_The problem_
Reproduce the data below word for word.

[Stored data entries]
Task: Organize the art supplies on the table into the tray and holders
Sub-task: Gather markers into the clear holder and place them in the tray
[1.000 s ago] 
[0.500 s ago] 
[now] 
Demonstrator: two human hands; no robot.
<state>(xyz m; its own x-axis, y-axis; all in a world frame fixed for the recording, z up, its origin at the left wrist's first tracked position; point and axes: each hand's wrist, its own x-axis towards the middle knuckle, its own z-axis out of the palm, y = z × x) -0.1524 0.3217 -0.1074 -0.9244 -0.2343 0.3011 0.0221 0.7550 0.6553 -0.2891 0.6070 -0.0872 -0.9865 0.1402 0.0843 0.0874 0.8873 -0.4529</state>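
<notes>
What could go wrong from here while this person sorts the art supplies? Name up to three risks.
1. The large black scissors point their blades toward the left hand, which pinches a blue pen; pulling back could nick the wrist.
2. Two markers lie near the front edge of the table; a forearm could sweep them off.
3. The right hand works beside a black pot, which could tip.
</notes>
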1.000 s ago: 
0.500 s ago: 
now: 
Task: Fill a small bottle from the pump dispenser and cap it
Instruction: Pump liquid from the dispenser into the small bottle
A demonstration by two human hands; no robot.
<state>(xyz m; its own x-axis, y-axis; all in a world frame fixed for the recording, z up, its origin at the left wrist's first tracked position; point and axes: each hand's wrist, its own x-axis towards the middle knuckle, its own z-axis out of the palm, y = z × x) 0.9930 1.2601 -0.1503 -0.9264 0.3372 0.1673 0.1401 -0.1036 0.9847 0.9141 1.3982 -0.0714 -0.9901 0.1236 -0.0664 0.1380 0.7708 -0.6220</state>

_Your solution_
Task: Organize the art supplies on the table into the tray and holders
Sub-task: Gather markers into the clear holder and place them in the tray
[1.000 s ago] 
[0.500 s ago] 
[now] 
Demonstrator: two human hands; no robot.
<state>(xyz m; its own x-axis, y-axis; all in a world frame fixed for the recording, z up, its origin at the left wrist's first tracked position; point and axes: each hand's wrist, its own x-axis towards the middle knuckle, its own z-axis out of the palm, y = z × x) -0.1524 0.3217 -0.1074 -0.9244 -0.2343 0.3011 0.0221 0.7550 0.6553 -0.2891 0.6070 -0.0872 -0.9865 0.1402 0.0843 0.0874 0.8873 -0.4529</state>
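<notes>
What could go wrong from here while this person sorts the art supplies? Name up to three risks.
1. The large black scissors point their blades toward the left hand, which pinches a blue pen; pulling back could nick the wrist.
2. Two markers lie near the front edge of the table; a forearm could sweep them off.
3. The right hand works beside a black pot, which could tip.
</notes>
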1.000 s ago: 
0.500 s ago: 
now: 
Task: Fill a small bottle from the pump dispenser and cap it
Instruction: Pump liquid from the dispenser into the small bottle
A demonstration by two human hands; no robot.
<state>(xyz m; its own x-axis, y-axis; all in a world frame fixed for the recording, z up, its origin at the left wrist's first tracked position; point and axes: each hand's wrist, its own x-axis towards the middle knuckle, its own z-axis out of the palm, y = z × x) 0.9930 1.2601 -0.1503 -0.9264 0.3372 0.1673 0.1401 -0.1036 0.9847 0.9141 1.3982 -0.0714 -0.9901 0.1236 -0.0664 0.1380 0.7708 -0.6220</state>

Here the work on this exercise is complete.